As we tumble into the final quarter of the year, a certain shift is palpable in the air-a movement of minds, as investors scurry to reassess their portfolios. Naturally, they are pondering the eternal question: “What now?” Well, let’s not be hasty in abandoning ship, for there are still delightful bargains tucked away in the stock market, just waiting to be plucked. If you’re in a position to do so, let’s make sure you’re not leaving potential profits to the whims of lesser minds.

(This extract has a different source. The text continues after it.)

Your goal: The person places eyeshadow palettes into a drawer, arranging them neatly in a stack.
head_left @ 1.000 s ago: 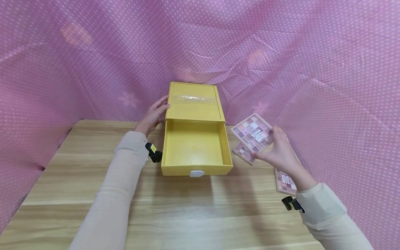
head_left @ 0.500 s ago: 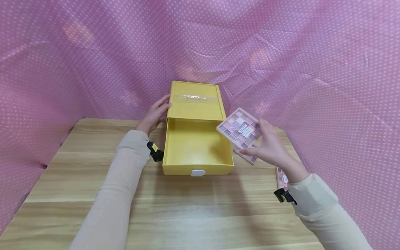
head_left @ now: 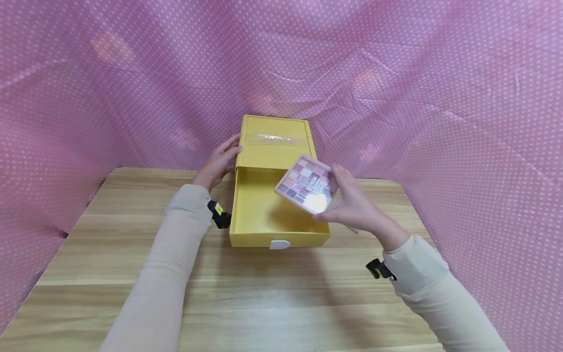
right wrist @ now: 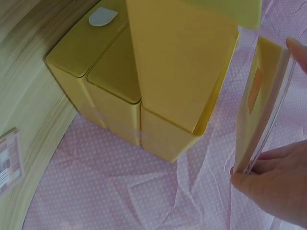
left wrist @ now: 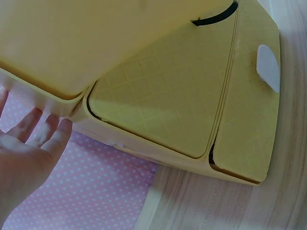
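A yellow drawer cabinet (head_left: 274, 142) stands at the back of the table, its top drawer (head_left: 255, 205) pulled out toward me. My left hand (head_left: 218, 164) rests its fingers against the cabinet's left side; in the left wrist view those fingers (left wrist: 57, 139) look extended along the edge. Between thumb and fingers, my right hand (head_left: 354, 203) pinches a square eyeshadow palette (head_left: 303, 181). The palette is tilted, its grid of pink and brown shades facing up, above the right part of the drawer. Seen edge-on in the right wrist view, the held palette (right wrist: 264, 110) is apart from the cabinet.
Another eyeshadow palette (right wrist: 9, 160) lies on the wooden table (head_left: 272, 303). Beyond the right hand, a palette's corner (head_left: 353, 230) peeks out. Two lower drawers (left wrist: 158, 96) are shut, and a pink dotted cloth (head_left: 281, 58) hangs behind and at the sides.
My right hand has carried the palette leftward, from beside the cabinet to above the pulled-out drawer. The left hand has stayed at the cabinet's side.
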### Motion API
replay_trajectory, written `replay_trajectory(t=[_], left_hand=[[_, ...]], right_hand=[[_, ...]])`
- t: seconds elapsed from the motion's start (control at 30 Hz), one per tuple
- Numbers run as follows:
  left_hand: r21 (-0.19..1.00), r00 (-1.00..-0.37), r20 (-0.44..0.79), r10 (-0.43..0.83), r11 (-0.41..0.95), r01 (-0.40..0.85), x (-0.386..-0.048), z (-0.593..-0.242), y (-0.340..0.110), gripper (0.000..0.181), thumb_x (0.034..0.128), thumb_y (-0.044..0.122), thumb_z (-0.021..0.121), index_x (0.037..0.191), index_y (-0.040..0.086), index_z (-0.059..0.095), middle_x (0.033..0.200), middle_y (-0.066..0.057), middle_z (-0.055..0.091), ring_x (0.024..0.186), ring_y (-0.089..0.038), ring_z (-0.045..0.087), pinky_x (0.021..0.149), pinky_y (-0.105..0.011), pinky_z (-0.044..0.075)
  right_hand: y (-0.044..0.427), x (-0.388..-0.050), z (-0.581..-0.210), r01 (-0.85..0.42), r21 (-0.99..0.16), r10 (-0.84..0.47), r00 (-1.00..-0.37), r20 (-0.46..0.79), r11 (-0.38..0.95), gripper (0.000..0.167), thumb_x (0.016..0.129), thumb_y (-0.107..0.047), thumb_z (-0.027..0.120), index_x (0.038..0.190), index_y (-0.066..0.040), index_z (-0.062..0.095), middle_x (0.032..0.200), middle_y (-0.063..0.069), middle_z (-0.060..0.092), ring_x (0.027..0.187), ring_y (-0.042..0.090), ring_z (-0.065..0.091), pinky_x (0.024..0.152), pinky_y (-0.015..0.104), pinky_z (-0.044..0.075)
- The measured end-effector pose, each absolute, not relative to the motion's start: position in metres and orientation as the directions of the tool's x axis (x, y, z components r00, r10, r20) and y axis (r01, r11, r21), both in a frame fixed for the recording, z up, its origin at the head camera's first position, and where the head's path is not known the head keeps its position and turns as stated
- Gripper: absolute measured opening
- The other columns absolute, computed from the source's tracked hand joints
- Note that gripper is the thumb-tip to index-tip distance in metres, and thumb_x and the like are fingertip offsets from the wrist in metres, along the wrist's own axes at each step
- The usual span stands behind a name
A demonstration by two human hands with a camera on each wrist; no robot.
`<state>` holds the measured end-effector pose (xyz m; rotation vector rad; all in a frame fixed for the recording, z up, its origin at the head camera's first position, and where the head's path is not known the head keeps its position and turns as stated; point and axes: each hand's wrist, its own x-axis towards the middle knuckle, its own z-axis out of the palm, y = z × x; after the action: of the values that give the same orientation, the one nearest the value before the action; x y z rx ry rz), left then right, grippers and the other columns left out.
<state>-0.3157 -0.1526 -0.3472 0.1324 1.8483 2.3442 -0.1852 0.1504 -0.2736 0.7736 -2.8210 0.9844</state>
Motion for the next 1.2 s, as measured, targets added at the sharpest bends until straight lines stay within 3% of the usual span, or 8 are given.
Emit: replay_trajectory(t=[0.13, 0.27, 0.4, 0.53, 1.0, 1.2], left_hand=[[0.971, -0.986, -0.029, 0.166, -0.231, -0.067, -0.315, -0.347, -0.152, 0.05, 0.0886, 0.017, 0.049, 0.135, 0.019, 0.03, 0.134, -0.007, 0.031, 0.112, -0.028, 0.041, 0.07, -0.022, 0.048], [0.972, -0.987, -0.032, 0.158, -0.224, -0.067, -0.315, -0.347, -0.152, 0.05, 0.0884, 0.017, 0.049, 0.135, 0.019, 0.032, 0.134, -0.007, 0.031, 0.111, -0.028, 0.042, 0.07, -0.022, 0.048], [0.974, -0.987, -0.036, 0.155, -0.217, -0.07, -0.315, -0.346, -0.151, 0.05, 0.0884, 0.017, 0.049, 0.135, 0.019, 0.031, 0.134, -0.007, 0.03, 0.112, -0.029, 0.041, 0.071, -0.022, 0.048], [0.972, -0.988, -0.025, 0.153, -0.226, -0.06, -0.314, -0.346, -0.15, 0.05, 0.0885, 0.015, 0.049, 0.135, 0.018, 0.03, 0.135, -0.008, 0.03, 0.112, -0.03, 0.041, 0.074, -0.024, 0.047], [0.976, -0.989, -0.015, 0.15, -0.212, -0.047, -0.31, -0.347, -0.148, 0.05, 0.0892, 0.016, 0.048, 0.136, 0.018, 0.029, 0.135, -0.007, 0.03, 0.112, -0.03, 0.041, 0.077, -0.026, 0.046], [0.978, -0.988, -0.016, 0.153, -0.205, -0.047, -0.308, -0.348, -0.148, 0.051, 0.0888, 0.019, 0.049, 0.136, 0.019, 0.03, 0.135, -0.008, 0.029, 0.113, -0.03, 0.04, 0.081, -0.028, 0.045]], right_hand=[[0.141, -0.186, -0.275, -0.497, -0.597, -0.502, -0.847, 0.175, 0.63, 0.105, 0.05, -0.02, 0.083, 0.133, 0.001, 0.022, 0.125, 0.01, 0.035, 0.113, 0.023, 0.032, 0.097, 0.045, 0.023], [0.133, -0.188, -0.279, -0.51, -0.601, -0.548, -0.825, 0.138, 0.616, 0.103, 0.05, -0.02, 0.083, 0.132, -0.002, 0.024, 0.122, 0.006, 0.036, 0.108, 0.019, 0.036, 0.096, 0.043, 0.027], [0.127, -0.188, -0.281, -0.512, -0.572, -0.562, -0.82, 0.106, 0.64, 0.106, 0.051, -0.027, 0.082, 0.134, -0.005, 0.02, 0.126, 0.006, 0.034, 0.113, 0.019, 0.033, 0.096, 0.042, 0.027], [0.122, -0.189, -0.283, -0.511, -0.573, -0.581, -0.811, 0.074, 0.641, 0.109, 0.052, -0.029, 0.081, 0.136, -0.003, 0.016, 0.133, 0.01, 0.029, 0.119, 0.022, 0.027, 0.098, 0.041, 0.022], [0.108, -0.201, -0.296, -0.533, -0.573, -0.647, -0.763, 0.006, 0.623, 0.104, 0.054, -0.026, 0.08, 0.134, 0.003, 0.019, 0.13, 0.011, 0.033, 0.116, 0.02, 0.031, 0.1, 0.034, 0.022], [0.101, -0.207, -0.303, -0.536, -0.575, -0.673, -0.739, -0.035, 0.618, 0.102, 0.056, -0.023, 0.078, 0.134, 0.004, 0.018, 0.136, 0.016, 0.023, 0.123, 0.024, 0.022, 0.101, 0.035, 0.017]])
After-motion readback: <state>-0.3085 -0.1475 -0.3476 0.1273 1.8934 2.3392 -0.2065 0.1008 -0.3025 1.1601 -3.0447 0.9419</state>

In my ever-so-humble opinion, I have singled out four companies that stand to deliver a jolly good return as we shuffle through the remaining months of 2025 and into 2026. They’re worth your attention, darling-take notes.
Nvidia
Nvidia (NVDA) has long been the darling of the investment world. A true frontrunner in the field of artificial intelligence (AI), the company’s graphics processing units (GPUs) are the unsung heroes behind the very fabric of AI development. If you haven’t yet heard, AI is having its moment-again. And while the future, like a good soufflé, is prone to collapse, Nvidia’s prospects remain quite robust. As its CEO, Jensen Huang, so bluntly put it, we’re looking at an infrastructure spend of $600 billion in AI by 2025, with trillions more to follow. Quite heady, wouldn’t you agree?
Even if this projection turns out to be slightly more optimistic than the average accountant’s mid-year forecast, Nvidia stands to benefit. The company is solid, darling, and remains an absolute must-buy as we race into the AI arms race.

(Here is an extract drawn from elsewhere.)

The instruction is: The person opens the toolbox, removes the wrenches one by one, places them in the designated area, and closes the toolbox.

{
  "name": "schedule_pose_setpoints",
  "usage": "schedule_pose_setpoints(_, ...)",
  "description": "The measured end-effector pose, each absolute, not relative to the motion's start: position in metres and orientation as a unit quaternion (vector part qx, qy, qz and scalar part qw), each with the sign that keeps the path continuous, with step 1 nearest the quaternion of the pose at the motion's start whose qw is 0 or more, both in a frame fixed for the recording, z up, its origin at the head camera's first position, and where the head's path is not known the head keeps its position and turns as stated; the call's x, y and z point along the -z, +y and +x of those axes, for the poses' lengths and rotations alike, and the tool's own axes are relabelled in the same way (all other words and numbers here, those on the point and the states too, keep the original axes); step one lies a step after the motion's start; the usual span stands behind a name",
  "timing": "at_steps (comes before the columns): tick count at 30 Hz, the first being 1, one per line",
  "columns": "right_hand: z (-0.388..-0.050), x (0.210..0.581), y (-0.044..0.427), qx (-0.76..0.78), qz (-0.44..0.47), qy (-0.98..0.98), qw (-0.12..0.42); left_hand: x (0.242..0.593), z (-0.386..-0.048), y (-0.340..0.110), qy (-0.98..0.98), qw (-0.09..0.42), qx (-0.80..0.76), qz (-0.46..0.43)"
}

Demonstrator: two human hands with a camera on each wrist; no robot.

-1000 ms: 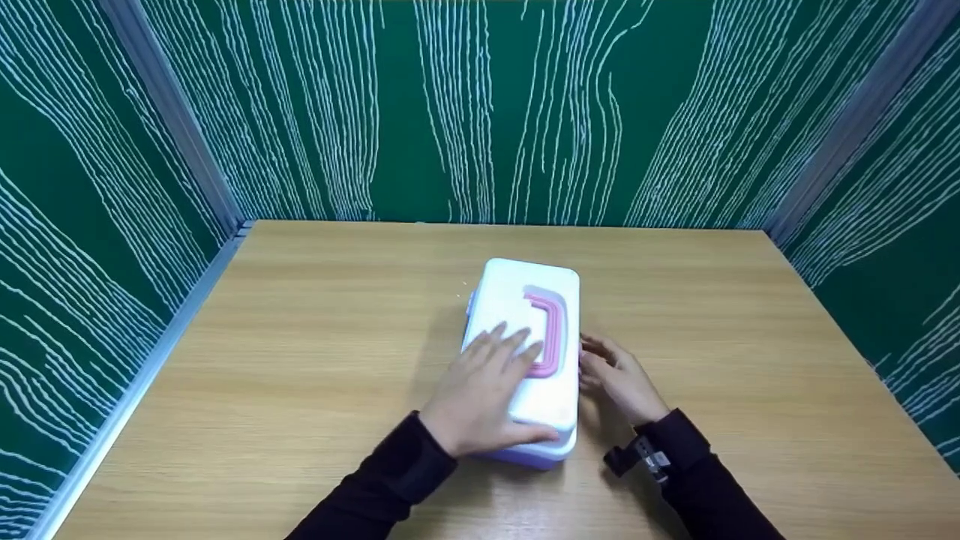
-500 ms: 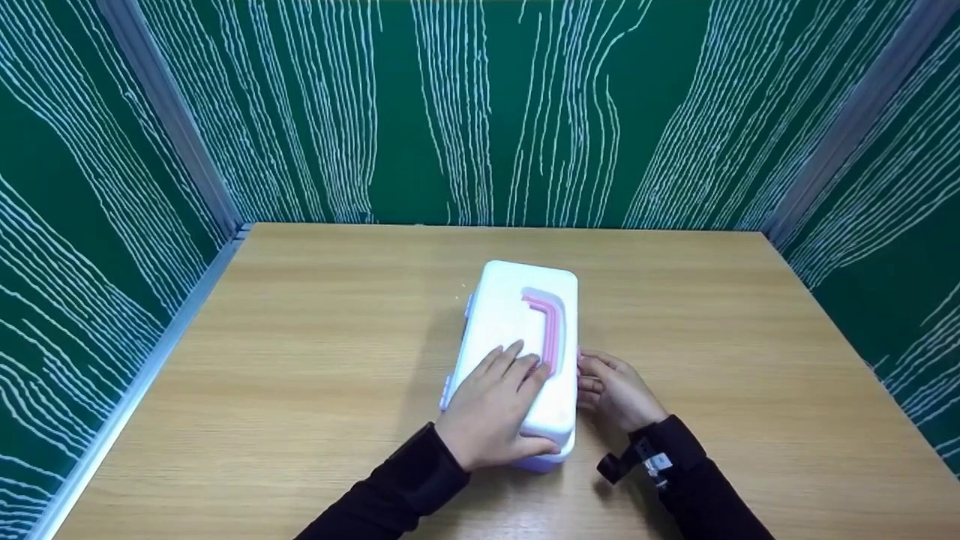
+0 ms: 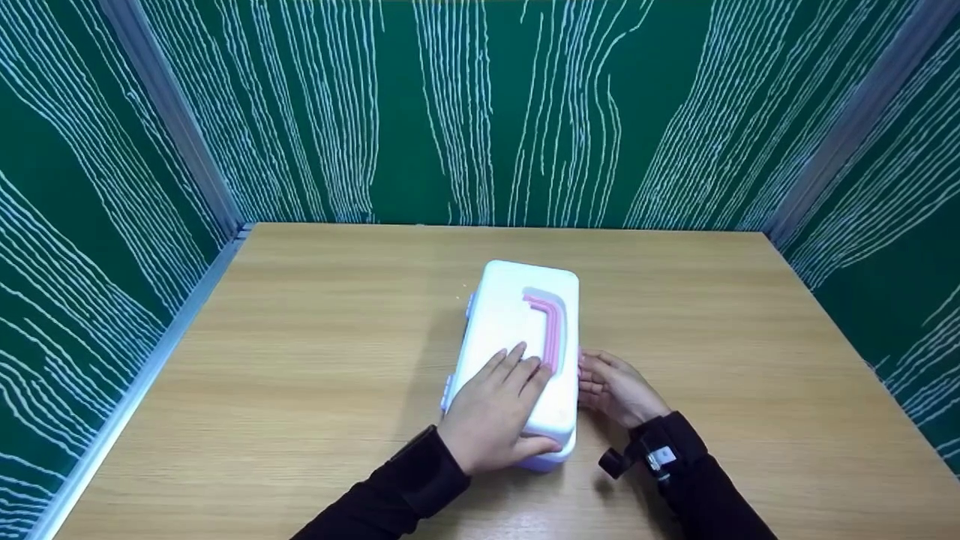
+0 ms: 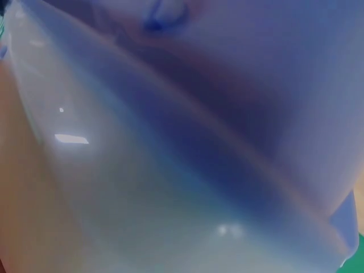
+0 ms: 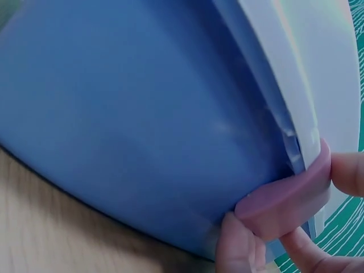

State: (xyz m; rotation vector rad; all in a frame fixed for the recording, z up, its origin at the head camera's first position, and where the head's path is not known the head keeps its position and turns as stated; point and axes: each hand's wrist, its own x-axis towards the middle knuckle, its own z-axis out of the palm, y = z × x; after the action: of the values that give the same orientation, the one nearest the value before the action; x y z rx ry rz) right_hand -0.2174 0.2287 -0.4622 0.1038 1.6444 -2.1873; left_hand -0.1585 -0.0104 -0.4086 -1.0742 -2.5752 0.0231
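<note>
Blue plastic box (image 5: pixel 131 119) midway between side edges of wooden table (image 3: pixel 300 337) | left hand (image 3: pixel 491 416) flat on white lid (image 3: pixel 501 322), thumb spread | right hand (image 3: pixel 619 386) pinching curved pink latch (image 5: pixel 287 203) | step judged: latch-working, engagement unclear | next calls for steady lid

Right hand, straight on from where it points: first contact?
The pink latch on the box's side; the right hand is touching it, so no free travel. Next would likely be the box's blue side wall, though the gap behind the latch is hard to judge.
</note>
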Motion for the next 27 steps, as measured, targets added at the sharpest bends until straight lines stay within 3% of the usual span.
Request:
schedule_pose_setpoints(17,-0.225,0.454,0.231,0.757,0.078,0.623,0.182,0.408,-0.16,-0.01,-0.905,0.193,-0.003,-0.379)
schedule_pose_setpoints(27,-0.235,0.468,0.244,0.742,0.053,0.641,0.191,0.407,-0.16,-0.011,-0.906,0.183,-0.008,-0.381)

Taiwan Semiconductor Manufacturing
Then, of course, there’s Taiwan Semiconductor Manufacturing (TSM)-or TSMC for those of us who like to sound a bit more familiar. Now, unlike Nvidia, TSMC isn’t exactly setting the world on fire. It’s not the loudest at the party. However, for those who prefer steady and reliable investments with a touch of class, TSMC fits the bill rather splendidly. The company is the undisputed leader in third-party chip manufacturing, producing semiconductors for everyone from Apple to Nvidia.
Even if another competitor emerges with a more dazzling offering, you can bet your bottom dollar that TSMC will still be the one doing the manufacturing. At 23.7 times forward earnings, it’s a little cheaper than the S&P 500-an unusual but fortuitous situation, wouldn’t you agree?
For a company growing at a 44% rate, with those figures looking rather lovely, it’s a safe bet to hold on to for the foreseeable future.
Alphabet
If TSMC strikes you as reasonable, then let me introduce you to Alphabet (GOOG)-or perhaps its more formal counterpart, GOOGL. Now, Alphabet may not have the razzle-dazzle of an AI startup, but it’s been around long enough to know how to keep the wheels turning. At 21.4 times forward earnings, it’s practically a bargain, considering it’s riding the wave of AI’s advance while maintaining its stronghold on Google Search.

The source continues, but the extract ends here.